In Lightbridge-KS/ISLR: Statistical Learning

Lab: Survival Analysis

In this lab, we perform survival analyses on three separate data sets. In Section 11.8.1 we analyze the BrainCancer data that was first described in Section 11.3. In Section 11.8.2, we examine the Publication data from Section 11.5.4. Finally, Section 11.8.3 explores a simulated call center data set.

Brain Cancer Data

We begin with the BrainCancer data set, which is part of the ISLR2 package.

library(ISLR2)

The rows index the 88 patients, while the columns contain the 8 predictors.

names(BrainCancer)

We first briefly examine the data.

attach(BrainCancer)
table(sex)
table(diagnosis)
table(status)

Before beginning an analysis, it is important to know how the status variable has been coded.

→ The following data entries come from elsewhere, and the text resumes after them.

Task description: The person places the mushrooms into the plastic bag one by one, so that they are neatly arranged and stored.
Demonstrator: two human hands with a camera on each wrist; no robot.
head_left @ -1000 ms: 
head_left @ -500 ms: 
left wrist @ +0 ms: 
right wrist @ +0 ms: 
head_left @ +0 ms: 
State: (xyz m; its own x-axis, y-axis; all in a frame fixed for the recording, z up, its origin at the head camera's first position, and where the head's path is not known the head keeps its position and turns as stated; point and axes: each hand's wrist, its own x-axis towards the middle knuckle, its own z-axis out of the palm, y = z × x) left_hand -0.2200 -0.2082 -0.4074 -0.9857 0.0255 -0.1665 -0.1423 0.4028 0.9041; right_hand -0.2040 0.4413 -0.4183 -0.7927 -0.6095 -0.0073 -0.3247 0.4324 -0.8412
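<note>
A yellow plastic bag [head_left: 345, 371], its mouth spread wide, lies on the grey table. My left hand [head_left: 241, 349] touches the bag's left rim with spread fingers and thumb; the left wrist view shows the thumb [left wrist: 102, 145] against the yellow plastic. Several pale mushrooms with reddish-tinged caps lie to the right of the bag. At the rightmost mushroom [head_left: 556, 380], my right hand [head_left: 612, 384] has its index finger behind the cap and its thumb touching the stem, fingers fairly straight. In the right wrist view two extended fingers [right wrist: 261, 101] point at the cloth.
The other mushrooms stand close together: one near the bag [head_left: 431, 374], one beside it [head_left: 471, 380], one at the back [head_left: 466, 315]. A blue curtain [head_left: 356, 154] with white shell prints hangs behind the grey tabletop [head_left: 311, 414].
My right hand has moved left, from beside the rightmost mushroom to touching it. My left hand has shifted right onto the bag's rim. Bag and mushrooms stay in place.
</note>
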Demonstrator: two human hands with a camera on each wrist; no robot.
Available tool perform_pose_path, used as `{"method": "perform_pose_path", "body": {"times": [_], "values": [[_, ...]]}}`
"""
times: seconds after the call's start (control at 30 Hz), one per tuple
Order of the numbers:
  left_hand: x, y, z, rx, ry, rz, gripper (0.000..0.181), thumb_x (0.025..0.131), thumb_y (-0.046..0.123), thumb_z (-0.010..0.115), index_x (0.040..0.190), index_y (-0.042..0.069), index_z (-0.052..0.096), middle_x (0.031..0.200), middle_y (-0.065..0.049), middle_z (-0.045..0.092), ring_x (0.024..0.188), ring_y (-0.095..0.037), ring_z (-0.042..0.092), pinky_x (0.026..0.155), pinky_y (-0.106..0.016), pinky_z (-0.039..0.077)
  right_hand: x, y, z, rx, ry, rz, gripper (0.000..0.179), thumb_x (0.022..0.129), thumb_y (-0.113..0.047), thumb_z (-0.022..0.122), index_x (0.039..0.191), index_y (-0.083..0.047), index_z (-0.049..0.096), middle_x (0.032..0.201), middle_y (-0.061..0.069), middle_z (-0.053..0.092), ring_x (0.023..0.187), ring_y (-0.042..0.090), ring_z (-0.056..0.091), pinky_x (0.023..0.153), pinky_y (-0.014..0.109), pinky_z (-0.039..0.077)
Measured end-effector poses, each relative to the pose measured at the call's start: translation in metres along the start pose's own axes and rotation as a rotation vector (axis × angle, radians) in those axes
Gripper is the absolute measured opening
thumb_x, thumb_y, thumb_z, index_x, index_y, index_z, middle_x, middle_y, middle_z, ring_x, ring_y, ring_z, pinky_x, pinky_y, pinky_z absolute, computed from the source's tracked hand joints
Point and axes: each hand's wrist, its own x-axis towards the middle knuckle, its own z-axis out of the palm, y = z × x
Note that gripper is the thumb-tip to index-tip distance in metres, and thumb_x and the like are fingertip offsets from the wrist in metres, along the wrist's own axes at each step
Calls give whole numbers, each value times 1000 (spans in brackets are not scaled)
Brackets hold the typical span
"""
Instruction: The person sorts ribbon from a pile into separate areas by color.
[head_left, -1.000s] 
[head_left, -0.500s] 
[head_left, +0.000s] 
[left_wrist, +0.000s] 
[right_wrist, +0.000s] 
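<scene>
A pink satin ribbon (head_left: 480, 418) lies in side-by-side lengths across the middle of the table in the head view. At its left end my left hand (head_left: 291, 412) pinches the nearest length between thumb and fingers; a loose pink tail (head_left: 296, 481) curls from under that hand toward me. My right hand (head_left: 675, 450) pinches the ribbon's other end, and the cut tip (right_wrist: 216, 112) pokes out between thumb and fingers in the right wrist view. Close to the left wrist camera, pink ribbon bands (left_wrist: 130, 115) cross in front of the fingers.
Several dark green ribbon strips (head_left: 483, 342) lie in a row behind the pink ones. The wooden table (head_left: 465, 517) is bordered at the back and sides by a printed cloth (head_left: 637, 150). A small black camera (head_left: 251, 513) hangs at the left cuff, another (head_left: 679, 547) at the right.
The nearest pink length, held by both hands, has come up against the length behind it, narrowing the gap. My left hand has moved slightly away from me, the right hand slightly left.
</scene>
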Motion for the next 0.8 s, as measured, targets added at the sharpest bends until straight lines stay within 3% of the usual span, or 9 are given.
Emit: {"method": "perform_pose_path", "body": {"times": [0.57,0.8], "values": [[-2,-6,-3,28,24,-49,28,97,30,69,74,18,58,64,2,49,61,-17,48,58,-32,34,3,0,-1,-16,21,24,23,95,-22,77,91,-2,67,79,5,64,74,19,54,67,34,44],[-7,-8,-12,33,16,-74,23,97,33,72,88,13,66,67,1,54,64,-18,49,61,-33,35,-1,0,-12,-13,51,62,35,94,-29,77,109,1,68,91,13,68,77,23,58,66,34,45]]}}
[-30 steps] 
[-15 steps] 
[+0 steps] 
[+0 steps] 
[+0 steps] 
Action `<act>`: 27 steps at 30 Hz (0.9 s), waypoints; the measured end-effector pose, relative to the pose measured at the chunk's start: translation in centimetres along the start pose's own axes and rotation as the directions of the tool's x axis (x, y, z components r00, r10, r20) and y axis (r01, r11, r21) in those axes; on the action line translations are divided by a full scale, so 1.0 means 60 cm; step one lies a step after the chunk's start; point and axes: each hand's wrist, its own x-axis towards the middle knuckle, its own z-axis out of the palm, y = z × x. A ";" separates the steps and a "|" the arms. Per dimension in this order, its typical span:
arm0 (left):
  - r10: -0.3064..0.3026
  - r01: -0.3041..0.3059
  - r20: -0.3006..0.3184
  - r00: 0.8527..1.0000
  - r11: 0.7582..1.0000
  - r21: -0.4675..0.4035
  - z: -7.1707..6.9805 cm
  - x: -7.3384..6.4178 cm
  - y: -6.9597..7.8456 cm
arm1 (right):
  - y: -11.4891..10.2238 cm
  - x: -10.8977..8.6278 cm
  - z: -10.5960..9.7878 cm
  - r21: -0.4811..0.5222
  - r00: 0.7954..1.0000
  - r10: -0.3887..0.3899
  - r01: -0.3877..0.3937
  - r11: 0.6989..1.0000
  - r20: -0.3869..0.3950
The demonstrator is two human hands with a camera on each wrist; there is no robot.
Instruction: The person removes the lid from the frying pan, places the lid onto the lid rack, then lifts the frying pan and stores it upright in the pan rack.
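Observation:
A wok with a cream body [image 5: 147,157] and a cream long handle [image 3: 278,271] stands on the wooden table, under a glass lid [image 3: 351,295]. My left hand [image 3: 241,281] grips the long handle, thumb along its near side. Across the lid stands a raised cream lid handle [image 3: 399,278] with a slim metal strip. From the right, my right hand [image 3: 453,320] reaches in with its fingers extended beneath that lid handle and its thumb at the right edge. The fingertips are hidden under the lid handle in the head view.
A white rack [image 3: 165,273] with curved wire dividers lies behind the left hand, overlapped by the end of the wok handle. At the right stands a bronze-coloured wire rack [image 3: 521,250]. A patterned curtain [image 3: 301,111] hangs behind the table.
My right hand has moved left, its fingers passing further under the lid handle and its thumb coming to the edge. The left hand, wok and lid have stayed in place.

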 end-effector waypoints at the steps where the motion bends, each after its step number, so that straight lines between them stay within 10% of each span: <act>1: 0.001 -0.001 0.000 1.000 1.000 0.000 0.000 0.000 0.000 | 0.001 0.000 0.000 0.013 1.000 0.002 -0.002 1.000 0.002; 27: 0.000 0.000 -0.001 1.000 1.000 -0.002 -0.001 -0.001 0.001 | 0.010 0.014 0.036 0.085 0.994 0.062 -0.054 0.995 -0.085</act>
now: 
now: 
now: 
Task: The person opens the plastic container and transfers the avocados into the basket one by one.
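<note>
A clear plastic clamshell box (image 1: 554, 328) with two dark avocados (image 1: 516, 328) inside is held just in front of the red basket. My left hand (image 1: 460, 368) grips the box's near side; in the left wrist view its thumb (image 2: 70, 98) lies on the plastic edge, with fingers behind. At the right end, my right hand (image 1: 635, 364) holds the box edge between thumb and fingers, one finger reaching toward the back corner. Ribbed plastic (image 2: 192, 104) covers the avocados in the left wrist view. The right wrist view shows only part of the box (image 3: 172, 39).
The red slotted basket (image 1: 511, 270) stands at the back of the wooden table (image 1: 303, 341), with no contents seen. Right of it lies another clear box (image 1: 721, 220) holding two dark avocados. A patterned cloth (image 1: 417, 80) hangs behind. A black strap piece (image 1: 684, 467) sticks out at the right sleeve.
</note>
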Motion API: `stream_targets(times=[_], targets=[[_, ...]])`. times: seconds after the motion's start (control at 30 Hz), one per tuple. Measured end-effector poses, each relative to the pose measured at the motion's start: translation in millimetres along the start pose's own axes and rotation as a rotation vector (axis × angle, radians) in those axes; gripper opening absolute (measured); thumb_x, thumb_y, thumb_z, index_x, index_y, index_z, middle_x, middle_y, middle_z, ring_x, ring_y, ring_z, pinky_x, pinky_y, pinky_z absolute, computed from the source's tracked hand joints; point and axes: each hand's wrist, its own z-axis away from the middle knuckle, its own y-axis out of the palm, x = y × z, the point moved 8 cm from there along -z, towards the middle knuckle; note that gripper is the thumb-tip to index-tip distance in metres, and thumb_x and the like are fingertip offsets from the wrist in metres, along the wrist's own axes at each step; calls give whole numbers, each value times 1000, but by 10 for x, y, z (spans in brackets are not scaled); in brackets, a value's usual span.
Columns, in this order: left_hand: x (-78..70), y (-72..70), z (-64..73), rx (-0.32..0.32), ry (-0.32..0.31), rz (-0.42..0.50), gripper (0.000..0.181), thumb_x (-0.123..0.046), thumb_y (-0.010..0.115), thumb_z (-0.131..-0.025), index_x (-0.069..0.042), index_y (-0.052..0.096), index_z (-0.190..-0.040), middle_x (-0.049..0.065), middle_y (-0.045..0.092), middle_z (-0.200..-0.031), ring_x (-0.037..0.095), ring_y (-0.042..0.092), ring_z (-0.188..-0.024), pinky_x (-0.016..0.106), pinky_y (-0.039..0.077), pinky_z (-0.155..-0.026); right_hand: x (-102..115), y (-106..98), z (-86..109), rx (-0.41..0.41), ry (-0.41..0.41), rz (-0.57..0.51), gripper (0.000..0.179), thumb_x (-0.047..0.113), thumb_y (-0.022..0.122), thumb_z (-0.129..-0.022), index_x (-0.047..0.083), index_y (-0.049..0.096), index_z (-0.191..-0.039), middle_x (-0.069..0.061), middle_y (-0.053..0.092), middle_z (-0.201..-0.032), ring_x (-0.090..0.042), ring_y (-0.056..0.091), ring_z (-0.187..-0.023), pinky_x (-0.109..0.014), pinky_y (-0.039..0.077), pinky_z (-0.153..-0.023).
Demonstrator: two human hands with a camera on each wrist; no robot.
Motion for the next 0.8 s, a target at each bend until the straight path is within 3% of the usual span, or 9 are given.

Most software, including R, uses the convention that status = 1 indicates an uncensored observation, and status = 0 indicates a censored observation. But some scientists might use the opposite coding. For the BrainCancer data set $35$ patients died before the end of the study.

To begin the analysis, we re-create the Kaplan-Meier survival curve shown in Figure 11.2, using the survfit() function within the R survival library. Here time corresponds to $y_i$, the time to the $i$th event (either censoring or death).

library(survival)
fit.surv <- survfit(Surv(time, status) ~ 1)
plot(fit.surv, xlab = "Months",
    ylab = "Estimated Probability of Survival")

Next we create Kaplan-Meier survival curves that are stratified by sex, in order to reproduce Figure 11.3.

fit.sex <- survfit(Surv(time, status) ~ sex)
plot(fit.sex, xlab = "Months",
    ylab = "Estimated Probability of Survival", col = c(2,4))
legend("bottomleft", levels(sex), col = c(2,4), lty = 1)

As discussed in Section 11.4, we can perform a log-rank test to compare the survival of males to females, using the survdiff() function.

logrank.test <- survdiff(Surv(time, status) ~ sex)
logrank.test

The resulting $p$-value is $0.23$, indicating no evidence of a difference in survival between the two sexes.

Next, we fit Cox proportional hazards models using the coxph() function. To begin, we consider a model that uses sex as the only predictor.

fit.cox <- coxph(Surv(time, status) ~ sex)
summary(fit.cox)

Note that the values of the likelihood ratio, Wald, and score tests have been rounded. It is possible to display additional digits.

summary(fit.cox)$logtest[1]
summary(fit.cox)$waldtest[1]
summary(fit.cox)$sctest[1]

Regardless of which test we use, we see that there is no clear evidence for a difference in survival between males and females.

logrank.test$chisq

As we learned in this chapter, the score test from the Cox model is exactly equal to the log rank test statistic!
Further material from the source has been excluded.